§ What you are asked to do
Copy exactly the lines of the material below, starting with the first and including the line that holds "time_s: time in".
____________
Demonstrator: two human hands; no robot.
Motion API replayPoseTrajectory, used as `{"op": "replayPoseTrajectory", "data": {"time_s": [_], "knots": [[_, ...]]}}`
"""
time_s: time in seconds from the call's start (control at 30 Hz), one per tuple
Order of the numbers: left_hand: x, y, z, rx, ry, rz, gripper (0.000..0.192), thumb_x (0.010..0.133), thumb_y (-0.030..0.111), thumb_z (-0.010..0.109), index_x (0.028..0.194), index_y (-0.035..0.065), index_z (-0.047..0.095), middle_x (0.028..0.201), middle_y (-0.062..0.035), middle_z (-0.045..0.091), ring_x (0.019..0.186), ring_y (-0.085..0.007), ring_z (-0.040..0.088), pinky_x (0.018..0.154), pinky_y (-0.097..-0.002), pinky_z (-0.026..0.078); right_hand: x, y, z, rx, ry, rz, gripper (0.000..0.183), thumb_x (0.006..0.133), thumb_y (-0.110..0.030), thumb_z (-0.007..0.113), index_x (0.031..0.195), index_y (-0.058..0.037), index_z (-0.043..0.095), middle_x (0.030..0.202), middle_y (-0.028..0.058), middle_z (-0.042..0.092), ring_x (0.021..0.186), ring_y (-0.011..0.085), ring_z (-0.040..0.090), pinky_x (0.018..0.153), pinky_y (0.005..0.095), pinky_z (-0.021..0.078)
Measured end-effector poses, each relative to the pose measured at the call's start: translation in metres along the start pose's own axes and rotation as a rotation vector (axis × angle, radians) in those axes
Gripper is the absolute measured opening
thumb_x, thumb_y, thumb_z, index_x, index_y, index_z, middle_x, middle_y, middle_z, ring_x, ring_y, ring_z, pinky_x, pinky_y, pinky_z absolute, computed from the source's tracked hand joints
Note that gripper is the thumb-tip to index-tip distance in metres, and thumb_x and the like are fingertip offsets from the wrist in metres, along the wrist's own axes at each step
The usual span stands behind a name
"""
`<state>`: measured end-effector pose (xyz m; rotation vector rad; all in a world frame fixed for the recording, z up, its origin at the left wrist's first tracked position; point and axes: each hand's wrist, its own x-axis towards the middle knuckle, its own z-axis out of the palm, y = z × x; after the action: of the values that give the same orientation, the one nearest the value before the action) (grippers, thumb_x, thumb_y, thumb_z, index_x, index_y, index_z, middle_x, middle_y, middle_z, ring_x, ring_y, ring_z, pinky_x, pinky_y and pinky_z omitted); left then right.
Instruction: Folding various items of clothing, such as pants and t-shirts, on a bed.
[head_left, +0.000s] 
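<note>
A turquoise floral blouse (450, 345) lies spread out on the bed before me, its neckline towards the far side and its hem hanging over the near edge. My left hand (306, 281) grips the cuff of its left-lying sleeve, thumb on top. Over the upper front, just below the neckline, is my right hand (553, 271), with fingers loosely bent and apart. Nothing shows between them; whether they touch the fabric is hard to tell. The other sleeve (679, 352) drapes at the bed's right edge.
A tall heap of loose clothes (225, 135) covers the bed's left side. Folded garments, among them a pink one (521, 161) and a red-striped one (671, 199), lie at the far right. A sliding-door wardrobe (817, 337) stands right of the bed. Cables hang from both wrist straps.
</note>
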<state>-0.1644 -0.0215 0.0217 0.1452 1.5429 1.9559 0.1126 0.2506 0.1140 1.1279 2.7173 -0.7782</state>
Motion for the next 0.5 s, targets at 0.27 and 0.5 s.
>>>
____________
§ Answer to the problem
Demonstrator: two human hands; no robot.
Motion API replayPoseTrajectory, used as `{"op": "replayPoseTrajectory", "data": {"time_s": [_], "knots": [[_, ...]]}}`
"""
time_s: time in seconds from the call's start (control at 30 Hz), one per tuple

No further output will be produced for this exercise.